A wide range of options are available to assist easier communication for people with dual sensory loss such as adapted telephones, adapted mobile telephones and Telephone Typewriters (TTY’s).  For some people the fax machine is useful for sending messages in large print.

Big Button Telephones

Before making a purchase look for some of the following features:

  • Large button keypad with high contrast, large print and tactile button(s)
  • Increased amplification
  • Adjustable volume control
  • Extra loud ringer
  • Visual flash alerts for incoming calls
  • Hearing aid compatibility (Telecoil)
  • Memory storage buttons (some available with picture display)

Many department stores such Myer, Big W, Kmart, Bunnings etc stock Big Button Telephones.

Examples of large button phones with amplification.

TP58 Big Button Speakerphone

Image: TP58 Big Button Speakerphone

ECO85-2 Amplified Digital Cordless Telephone

Image: Amplified Digital Cordless Telephone

Care80 Amplified Phone with Picture Dialling

Image: Care80 Amplified Phone with Picture Dialling

Images courtesy of Oricom

Big Button/Multi-Purpose Phone

Image: Big Button/Multi-Purpose Phone

Cordless Phone

Image: Cordless Phone

Both these phones are available to eligible  Telstra customers for no additional rental charge through their Disability Equipment Programme. See website

Mobile Phones

With advances in technology many standard mobile phones have in-built options that can be adjusted through the settings menu such as larger print screen displays and screen reading facilities. Other features include the ability to programme frequently used names and telephone numbers and use voice recognition to automatically dial the number a person wishes to contact. Mobile phones send radio signals; some systems work better with hearing aids than others.

See fact sheet by Australian Hearing – Hearing Aids and Mobile Phones

Considering a mobile phone or software adapted for people with sensory impairments may be another option.

i-Pad and i-Phone applications enable the user to adjust the screen for greater accessibility (see

Image: Ezy120 Big Button Mobile PhoneOricom Ezy120 Big Button Mobile Phone

  • Large backlit keypad
  • Extra loud ringer
  • Vibration alert
  • Amplified earpiece
  • Hearing aid compatible
  • 3 direct memory dial memory buttons

Image courtesy of Oricom


Image: Telstra Easy Touch Discovery 3Telstra Easy Touch Discovery 3

  • Big buttons with easy to ready screen
  • Audio feedback of dialed numbers
  • Glare resistant screen
  • Extra loud or vibrating alert
  • Clear audio output
  • Hearing aid and Bluetooth compatible
  • Blue tick means recommended for rural handheld coverage outside regional centres and towns

Image courtesy of Telstra

Image: Telstra EasycallTelstra Easycall

Prepaid mobile phone with accessible features including:

  • Big buttons with large numbers on keypad
  • Large numbers on screen display
  • Audible key tones that speak numbers typed on keypad
  • Hearing aid compatible
  • Quick access switch on back of phone if needed to make a call in a hurry
  • Blue tick means recommended for rural handheld coverage outside regional centres and towns

Image courtesy of Telstra



A number of software packages are available for use with mobile phones, for example Talk & Zooms that is compatible with mobile phones running on Symbian Series 60 (a number of Nokia phones may be suitable with this programme).

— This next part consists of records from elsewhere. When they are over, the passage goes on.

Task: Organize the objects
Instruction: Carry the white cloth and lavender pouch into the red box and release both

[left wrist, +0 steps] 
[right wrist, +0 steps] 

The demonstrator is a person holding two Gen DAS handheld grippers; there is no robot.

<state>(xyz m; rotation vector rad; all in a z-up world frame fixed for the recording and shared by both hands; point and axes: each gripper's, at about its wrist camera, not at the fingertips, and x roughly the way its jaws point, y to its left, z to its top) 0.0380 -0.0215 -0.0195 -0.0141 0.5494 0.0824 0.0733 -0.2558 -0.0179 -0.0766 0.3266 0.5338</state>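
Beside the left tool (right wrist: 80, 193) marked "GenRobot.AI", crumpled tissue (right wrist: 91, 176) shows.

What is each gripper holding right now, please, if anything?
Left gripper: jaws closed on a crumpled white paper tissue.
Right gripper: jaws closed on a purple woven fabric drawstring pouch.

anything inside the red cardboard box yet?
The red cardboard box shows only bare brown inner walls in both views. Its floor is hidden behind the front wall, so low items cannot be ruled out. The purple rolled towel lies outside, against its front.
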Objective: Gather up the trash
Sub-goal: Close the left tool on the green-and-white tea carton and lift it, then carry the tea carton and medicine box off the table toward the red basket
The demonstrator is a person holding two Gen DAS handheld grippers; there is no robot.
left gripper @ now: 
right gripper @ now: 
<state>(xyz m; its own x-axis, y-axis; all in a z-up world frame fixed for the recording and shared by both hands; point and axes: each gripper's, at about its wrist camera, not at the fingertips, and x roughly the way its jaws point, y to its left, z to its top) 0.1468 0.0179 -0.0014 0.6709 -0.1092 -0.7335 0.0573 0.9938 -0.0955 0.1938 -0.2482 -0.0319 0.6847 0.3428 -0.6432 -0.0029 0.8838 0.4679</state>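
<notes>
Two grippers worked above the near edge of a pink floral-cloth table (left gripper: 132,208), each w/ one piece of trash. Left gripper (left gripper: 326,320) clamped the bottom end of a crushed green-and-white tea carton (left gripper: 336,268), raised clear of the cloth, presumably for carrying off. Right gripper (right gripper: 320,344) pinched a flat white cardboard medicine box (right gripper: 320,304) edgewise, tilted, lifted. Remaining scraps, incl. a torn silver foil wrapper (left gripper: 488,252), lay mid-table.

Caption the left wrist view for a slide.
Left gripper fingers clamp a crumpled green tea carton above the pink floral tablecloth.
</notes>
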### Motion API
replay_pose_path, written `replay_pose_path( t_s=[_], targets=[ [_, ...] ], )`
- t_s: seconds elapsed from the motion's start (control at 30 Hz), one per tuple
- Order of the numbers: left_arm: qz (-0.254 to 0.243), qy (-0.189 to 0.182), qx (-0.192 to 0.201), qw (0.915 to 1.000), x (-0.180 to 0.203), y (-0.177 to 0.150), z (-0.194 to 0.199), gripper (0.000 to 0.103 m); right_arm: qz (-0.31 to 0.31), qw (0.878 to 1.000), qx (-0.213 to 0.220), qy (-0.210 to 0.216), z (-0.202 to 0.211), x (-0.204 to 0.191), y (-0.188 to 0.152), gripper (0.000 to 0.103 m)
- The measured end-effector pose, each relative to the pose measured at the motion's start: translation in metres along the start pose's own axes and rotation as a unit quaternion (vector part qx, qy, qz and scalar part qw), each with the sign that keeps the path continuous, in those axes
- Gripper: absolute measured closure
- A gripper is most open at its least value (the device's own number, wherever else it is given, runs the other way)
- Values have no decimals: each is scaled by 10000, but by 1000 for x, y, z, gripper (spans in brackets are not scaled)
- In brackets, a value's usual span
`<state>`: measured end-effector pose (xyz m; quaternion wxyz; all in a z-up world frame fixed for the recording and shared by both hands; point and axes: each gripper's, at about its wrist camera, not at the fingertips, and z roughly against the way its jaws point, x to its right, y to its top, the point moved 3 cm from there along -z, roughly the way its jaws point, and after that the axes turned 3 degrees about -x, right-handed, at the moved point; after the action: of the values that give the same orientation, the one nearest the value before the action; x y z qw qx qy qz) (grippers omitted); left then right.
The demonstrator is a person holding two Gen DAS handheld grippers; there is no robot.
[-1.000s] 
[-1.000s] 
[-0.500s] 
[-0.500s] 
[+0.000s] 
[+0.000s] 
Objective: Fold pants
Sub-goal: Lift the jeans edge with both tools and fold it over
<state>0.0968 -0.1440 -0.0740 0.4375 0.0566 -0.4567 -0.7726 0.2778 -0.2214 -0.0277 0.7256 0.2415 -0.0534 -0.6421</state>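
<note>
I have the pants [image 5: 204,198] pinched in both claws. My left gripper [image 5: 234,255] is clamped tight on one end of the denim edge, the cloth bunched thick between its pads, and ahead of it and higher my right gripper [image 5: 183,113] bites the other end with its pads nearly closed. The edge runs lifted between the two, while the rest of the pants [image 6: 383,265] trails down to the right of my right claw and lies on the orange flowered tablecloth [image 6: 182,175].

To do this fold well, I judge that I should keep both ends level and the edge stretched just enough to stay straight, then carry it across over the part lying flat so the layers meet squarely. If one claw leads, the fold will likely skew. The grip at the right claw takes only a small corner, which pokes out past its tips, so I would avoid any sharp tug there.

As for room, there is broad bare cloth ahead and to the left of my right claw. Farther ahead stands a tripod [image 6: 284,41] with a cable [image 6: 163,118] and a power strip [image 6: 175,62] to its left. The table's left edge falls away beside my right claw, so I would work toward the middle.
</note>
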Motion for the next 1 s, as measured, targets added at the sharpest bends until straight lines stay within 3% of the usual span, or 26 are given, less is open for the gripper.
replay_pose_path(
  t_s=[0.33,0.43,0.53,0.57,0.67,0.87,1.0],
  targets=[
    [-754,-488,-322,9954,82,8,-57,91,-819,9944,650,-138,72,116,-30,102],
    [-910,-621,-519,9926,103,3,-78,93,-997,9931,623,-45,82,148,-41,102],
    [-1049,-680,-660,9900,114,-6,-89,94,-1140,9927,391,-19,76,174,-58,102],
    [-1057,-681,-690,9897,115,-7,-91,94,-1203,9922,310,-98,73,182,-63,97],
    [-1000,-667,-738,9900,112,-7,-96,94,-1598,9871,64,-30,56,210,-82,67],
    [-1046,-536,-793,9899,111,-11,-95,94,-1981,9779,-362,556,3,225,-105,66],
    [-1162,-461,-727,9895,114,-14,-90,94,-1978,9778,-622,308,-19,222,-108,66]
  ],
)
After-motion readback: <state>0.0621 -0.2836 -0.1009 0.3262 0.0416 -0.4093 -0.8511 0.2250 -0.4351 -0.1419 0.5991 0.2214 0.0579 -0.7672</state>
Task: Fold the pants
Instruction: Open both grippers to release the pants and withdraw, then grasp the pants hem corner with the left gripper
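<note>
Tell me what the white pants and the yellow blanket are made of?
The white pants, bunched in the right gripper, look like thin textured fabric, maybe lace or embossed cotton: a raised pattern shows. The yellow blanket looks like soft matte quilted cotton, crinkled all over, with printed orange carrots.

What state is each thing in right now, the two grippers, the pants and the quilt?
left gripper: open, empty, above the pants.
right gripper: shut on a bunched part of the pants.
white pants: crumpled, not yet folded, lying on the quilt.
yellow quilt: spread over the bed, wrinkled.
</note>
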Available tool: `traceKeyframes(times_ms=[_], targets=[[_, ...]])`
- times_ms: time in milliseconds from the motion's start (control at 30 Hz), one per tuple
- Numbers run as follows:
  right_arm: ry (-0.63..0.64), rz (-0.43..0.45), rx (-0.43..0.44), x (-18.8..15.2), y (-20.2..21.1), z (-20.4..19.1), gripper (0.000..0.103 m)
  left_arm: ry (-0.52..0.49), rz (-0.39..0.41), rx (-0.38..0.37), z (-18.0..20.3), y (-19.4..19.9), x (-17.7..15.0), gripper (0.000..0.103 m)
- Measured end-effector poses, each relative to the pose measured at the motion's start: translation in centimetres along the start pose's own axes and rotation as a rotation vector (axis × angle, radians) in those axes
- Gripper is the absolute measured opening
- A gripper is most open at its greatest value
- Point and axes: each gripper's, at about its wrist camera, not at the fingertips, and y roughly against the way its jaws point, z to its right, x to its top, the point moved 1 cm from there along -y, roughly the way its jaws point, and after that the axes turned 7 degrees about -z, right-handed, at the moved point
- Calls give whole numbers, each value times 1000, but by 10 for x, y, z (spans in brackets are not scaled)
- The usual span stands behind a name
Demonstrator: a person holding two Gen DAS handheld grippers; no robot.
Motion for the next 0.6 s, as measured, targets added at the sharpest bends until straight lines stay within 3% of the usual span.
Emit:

Depending on a person’s level of hearing or vision a person can access text on the mobile screen via speech and/or large print. The software enables the user to choose which option suits them best. Other options such as iPhone have inbuilt accessibility functions. (For further information go to fact sheet on Vision Australia’s website

Image: Nokia C5Mobile Phones with Talks and Zooms

Options may include:

  • Vibrating and/or visual alert
  • Screen reader programme that provides information on screen with speech output
  • Options for Australian voices
  • Facility for enlarged and/or contrasted font on screen with programme

When purchasing a mobile phone check for compatibility with software programmes. Image courtesy of Telstra


Teletypewriters (TTY’s)

For people who are aurally deaf, Deaf, hard of hearing or deafblind, using a TTY can enable communication over the telephone network.  A TTY has a text display, so that people who have a speech difficulty or cannot hear conversation on a standard telephone, can send and receive written messages on an LCD  display screen.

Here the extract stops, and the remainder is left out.